Requirement —
With the pictures omitted, print exactly the lines below, from the one containing "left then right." through the one containing "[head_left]", and nothing else.

#### Task material ####

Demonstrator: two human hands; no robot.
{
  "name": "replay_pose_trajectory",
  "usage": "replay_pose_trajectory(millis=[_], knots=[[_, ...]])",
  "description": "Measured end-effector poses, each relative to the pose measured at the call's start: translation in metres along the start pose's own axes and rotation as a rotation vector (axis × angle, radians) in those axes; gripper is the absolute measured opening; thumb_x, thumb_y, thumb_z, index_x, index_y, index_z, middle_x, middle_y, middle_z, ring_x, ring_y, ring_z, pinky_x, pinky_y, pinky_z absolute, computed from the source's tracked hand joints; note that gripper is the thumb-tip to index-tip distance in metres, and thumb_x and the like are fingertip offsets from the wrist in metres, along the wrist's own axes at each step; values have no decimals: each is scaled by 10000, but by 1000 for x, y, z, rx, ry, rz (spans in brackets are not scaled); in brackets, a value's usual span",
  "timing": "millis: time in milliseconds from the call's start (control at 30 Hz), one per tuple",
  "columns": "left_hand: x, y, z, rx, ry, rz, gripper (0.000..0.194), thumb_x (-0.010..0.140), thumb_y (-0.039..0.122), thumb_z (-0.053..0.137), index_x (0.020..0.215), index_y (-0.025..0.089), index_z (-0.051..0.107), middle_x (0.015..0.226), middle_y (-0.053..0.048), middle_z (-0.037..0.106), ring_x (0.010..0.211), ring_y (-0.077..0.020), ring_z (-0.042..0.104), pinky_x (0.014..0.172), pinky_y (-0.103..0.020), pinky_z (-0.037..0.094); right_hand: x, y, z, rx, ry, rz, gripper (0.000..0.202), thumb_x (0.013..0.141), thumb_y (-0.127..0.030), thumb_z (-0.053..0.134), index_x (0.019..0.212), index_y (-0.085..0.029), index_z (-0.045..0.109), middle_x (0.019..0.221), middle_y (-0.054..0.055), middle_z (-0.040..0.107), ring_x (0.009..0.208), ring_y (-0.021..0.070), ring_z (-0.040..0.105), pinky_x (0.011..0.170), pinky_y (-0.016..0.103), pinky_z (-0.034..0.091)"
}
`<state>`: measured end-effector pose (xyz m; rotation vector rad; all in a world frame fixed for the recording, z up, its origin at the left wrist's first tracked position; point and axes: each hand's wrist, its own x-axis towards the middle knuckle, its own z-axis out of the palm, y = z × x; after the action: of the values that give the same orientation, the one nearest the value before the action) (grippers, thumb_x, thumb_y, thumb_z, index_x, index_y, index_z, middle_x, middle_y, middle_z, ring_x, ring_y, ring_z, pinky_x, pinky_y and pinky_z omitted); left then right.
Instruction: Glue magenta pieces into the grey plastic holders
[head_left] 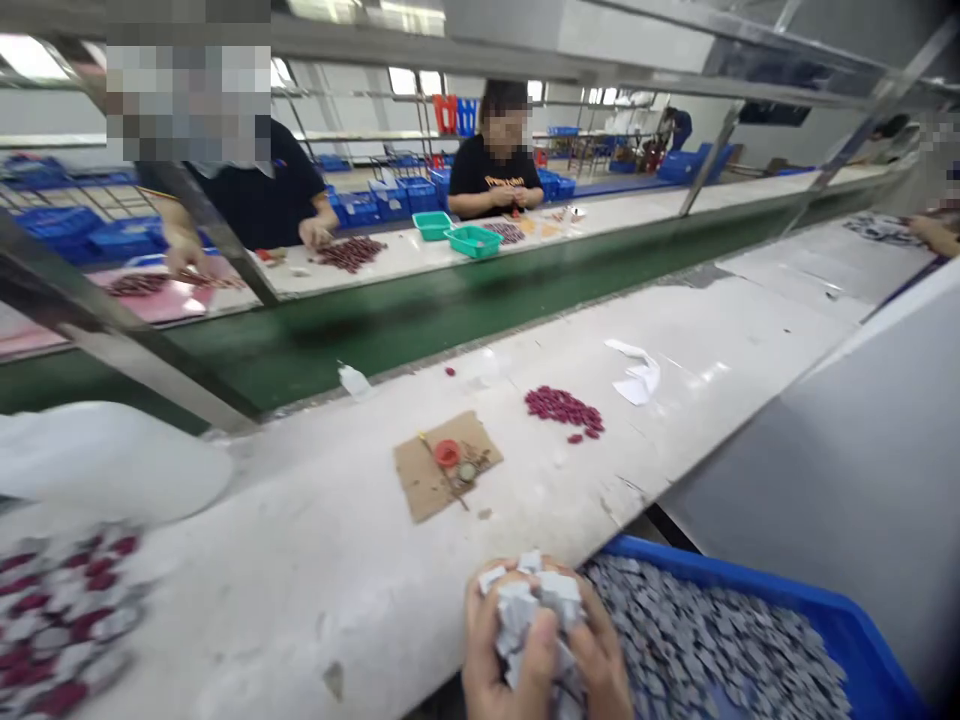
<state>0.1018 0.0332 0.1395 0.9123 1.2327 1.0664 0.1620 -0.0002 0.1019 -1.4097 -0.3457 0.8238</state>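
At the table's near edge, my left hand and my right hand are cupped together around a heap of small pale grey pieces. Fingers of both hands curl round the pile, and a thumb presses against its near side. Right beside my right hand is a blue bin with a thick layer of similar grey pieces in it. The lower parts of both hands run out of the picture.
Cardboard holds a red cap and a thin stick. Dark red pieces, crumpled white paper and a small white bottle lie on the white table. Mixed pieces spread left. Co-workers sit across the green conveyor.
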Motion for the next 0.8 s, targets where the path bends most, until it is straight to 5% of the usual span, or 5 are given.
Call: replay_pose_trajectory(millis=[167, 300, 467, 667, 800], knots=[[140, 47, -126, 93, 157, 152, 440, 826, 555, 555, 1049, 175, 554, 1042, -56, 602, 1009, -214, 584, 965, -487, 441, 22, 17, 207, 260, -362, 47, 432, 723, -540, 697, 992, -201, 689, 1008, 68, 718, 959, 254, 655, 868, 367, 522], [225, 44, -202, 222, 201, 337, 387, 851, 506, 549, 1034, 166, 576, 1057, -58, 602, 999, -201, 582, 896, -451, 483, 43, 52, 303, 215, -485, -12, 346, 759, -485, 660, 976, -215, 657, 949, 31, 679, 901, 207, 628, 845, 337, 506], [271, 30, -244, 443, 178, 551, 334, 857, 472, 552, 992, 169, 590, 1079, -59, 587, 1040, -206, 556, 906, -448, 475, 59, 77, 341, 100, -520, -141, 291, 794, -436, 601, 996, -230, 633, 978, 28, 621, 902, 202, 591, 838, 345, 495], [286, 35, -253, 706, 129, 617, 303, 879, 393, 535, 1104, 194, 575, 1236, -76, 518, 1141, -239, 506, 948, -490, 457, 65, 78, 352, -117, -477, -317, 138, 858, -317, 557, 934, -235, 639, 1030, 57, 615, 1068, 232, 543, 986, 413, 411], [275, 44, -254, 837, 123, 673, 318, 891, 324, 485, 1191, 239, 547, 1337, -107, 449, 1234, -288, 448, 987, -541, 421, 72, 70, 343, -230, -444, -390, 165, 885, -289, 533, 1002, -238, 637, 1092, 72, 623, 1130, 236, 526, 1033, 437, 376]])
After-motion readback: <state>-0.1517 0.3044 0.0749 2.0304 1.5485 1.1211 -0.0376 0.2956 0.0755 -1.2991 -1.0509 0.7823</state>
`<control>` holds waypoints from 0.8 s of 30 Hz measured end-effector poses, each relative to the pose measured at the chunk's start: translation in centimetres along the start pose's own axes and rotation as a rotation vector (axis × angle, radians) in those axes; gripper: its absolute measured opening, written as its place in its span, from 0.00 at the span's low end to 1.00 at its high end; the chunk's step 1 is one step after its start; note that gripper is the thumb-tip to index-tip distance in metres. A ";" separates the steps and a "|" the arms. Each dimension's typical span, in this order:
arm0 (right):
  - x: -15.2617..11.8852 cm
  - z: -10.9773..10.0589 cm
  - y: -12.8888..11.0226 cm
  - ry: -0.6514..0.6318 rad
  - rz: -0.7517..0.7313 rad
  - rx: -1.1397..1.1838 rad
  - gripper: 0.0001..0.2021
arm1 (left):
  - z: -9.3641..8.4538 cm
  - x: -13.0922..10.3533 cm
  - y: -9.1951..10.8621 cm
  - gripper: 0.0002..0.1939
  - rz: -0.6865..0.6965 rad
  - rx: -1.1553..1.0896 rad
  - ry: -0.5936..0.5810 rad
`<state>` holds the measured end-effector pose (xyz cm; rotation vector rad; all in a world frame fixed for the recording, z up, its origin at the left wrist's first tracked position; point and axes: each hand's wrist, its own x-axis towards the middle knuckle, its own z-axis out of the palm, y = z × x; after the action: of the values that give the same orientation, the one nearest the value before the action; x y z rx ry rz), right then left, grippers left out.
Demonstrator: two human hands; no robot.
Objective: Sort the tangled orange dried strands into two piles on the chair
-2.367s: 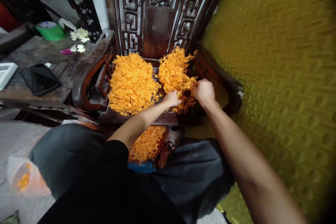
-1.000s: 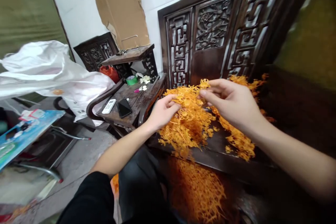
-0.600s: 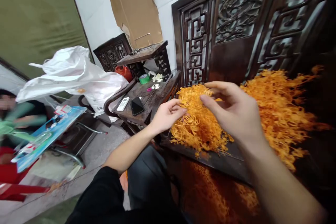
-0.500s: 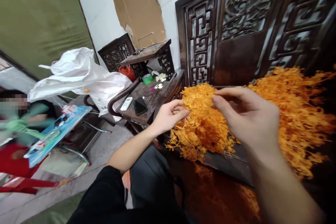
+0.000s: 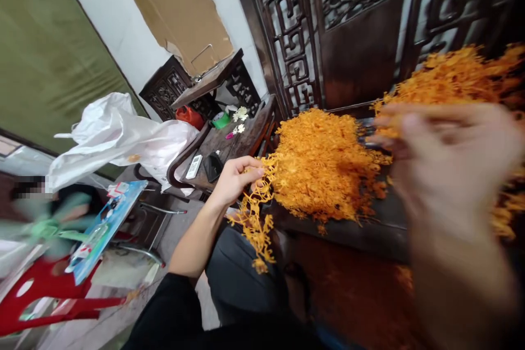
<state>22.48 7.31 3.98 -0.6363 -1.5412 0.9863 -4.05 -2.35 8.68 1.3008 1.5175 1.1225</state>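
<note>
My left hand [image 5: 237, 178] is closed on a strand of orange branching pieces [image 5: 259, 235], pinched between thumb and fingers. The strand dangles over my dark trouser leg, and its upper end meets the nearer orange heap [image 5: 324, 167]. That heap is a loose tangle of thin stringy bits lying on the dark wooden seat. To the right, my right hand [image 5: 455, 158] is smeared by motion, held in front of a second orange heap [image 5: 459, 74]. Orange shows at its fingertips, but I cannot make out whether they hold any of it.
A carved dark wooden backrest [image 5: 287, 33] rises behind the heaps. On the side table sit a black phone [image 5: 213, 167], a white remote-like object [image 5: 194, 167] and green tape [image 5: 221, 120]. Leftward are a white sack [image 5: 118, 131], a blue folding table [image 5: 109, 229], a red chair [image 5: 45, 290] and a person.
My left hand has drawn a strand out of the nearer heap, leftward and toward me. My right hand has left that heap and moved right. The whole view has tilted and shifted.
</note>
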 end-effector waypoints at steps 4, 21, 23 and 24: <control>-2.0 3.5 -0.1 -0.053 0.059 0.015 0.16 | 1.4 0.0 0.1 0.15 0.021 0.027 -0.040; -3.3 2.9 2.8 -0.066 0.159 0.060 0.22 | 2.8 -0.7 0.5 0.12 0.027 -0.108 0.167; -3.8 5.5 2.0 -0.093 0.168 0.079 0.18 | 3.2 -0.6 0.5 0.11 0.046 -0.099 0.144; -3.9 6.1 2.0 -0.080 0.139 0.052 0.17 | 3.2 -0.5 0.6 0.11 0.053 -0.103 0.146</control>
<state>17.15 3.62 0.24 -0.6815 -1.5523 1.1647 -0.77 -2.49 8.48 1.2181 1.5160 1.3367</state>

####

Response to this exercise —
`<state>`: measured end-effector pose (xyz m; rotation vector rad; all in a world frame fixed for the recording, z up, its origin at the left wrist's first tracked position; point and axes: each hand's wrist, its own x-axis towards the middle knuckle, its own z-axis out of the palm, y = z × x; after the action: of the values that give the same orientation, the one nearest the value before the action) (grippers, thumb_x, thumb_y, thumb_z, index_x, index_y, index_z, middle_x, middle_y, middle_z, ring_x, ring_y, ring_z, pinky_x, pinky_y and pinky_z omitted); left then right.
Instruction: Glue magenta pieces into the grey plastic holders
[head_left] 

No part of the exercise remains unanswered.